SUPERNATURAL. Paramount Pictures, 1933. Carole Lombard, Allan Dinehart, Vivienne Osborne, Randolph Scott, H. B. Warner. Director: Victor Halperin.

   Much like White Zombie, which I reviewed here, Supernatural, also directed by Victor Halperin, doesn’t make a whole lot of sense. There are so many loose strands that one loses count. Add on top of that some sequences that really don’t even fit very coherently into this narratively challenged movie.

   In much the same way as White Zombie, which I caught as part of the UCLA Festival of Restoration last year, Supernatural unfolds like a fairy tale, as if one is caught in a silly dream where plot takes a back seat to a simultaneously innocent and sinister atmosphere and mood.

   Indeed, it’s all rather good, albeit senseless fun.
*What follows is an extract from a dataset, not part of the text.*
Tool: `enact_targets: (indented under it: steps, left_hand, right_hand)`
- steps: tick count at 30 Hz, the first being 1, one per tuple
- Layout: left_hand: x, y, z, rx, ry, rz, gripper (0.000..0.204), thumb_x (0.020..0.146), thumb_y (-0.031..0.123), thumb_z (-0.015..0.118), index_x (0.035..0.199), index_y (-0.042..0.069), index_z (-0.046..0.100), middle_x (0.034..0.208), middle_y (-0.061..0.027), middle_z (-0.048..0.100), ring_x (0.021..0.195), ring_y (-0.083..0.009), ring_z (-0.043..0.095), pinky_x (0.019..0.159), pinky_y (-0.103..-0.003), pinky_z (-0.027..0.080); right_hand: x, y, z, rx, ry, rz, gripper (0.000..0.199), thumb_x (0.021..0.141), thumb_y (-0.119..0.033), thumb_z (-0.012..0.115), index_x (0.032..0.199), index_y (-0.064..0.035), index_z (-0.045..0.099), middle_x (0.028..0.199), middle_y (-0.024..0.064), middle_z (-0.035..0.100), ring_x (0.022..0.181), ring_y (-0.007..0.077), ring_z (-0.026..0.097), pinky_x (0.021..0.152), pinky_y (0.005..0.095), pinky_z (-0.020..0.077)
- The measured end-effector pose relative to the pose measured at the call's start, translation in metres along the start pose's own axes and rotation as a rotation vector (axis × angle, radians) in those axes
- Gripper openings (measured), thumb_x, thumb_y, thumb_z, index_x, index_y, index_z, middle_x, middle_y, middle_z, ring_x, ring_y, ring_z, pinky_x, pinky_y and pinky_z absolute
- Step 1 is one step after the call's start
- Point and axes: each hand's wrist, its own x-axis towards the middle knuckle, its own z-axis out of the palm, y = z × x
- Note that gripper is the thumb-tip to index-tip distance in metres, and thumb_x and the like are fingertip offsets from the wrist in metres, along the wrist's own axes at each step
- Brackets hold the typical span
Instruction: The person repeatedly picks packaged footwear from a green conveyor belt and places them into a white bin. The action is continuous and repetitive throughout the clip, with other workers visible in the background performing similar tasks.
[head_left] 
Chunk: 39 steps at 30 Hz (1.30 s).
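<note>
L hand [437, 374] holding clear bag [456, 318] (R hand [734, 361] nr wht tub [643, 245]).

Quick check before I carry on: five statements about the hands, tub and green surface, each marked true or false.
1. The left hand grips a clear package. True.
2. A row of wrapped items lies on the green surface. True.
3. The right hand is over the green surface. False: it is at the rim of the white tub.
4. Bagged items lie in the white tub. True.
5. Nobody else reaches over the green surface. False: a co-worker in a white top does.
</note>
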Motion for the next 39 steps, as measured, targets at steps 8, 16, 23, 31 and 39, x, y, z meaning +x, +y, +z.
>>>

   Featuring Carole Lombard and Randolph Scott as a couple who must face off against a con man, the disembodied spirit of a recently executed murderess, and possibly a murderer in their close circle, the film has so many subplots that ultimately go nowhere. With an omnipresent musical score than zips right along and a few ridiculously charming attempts at special effects, this pre-code horror (horror-comedy?) programmer still isn’t really what you’d call a solid work of filmmaking. But in spite of its numerous flaws, given the financial and technological restraints of the era, it’s nevertheless a far better product than you might initially think.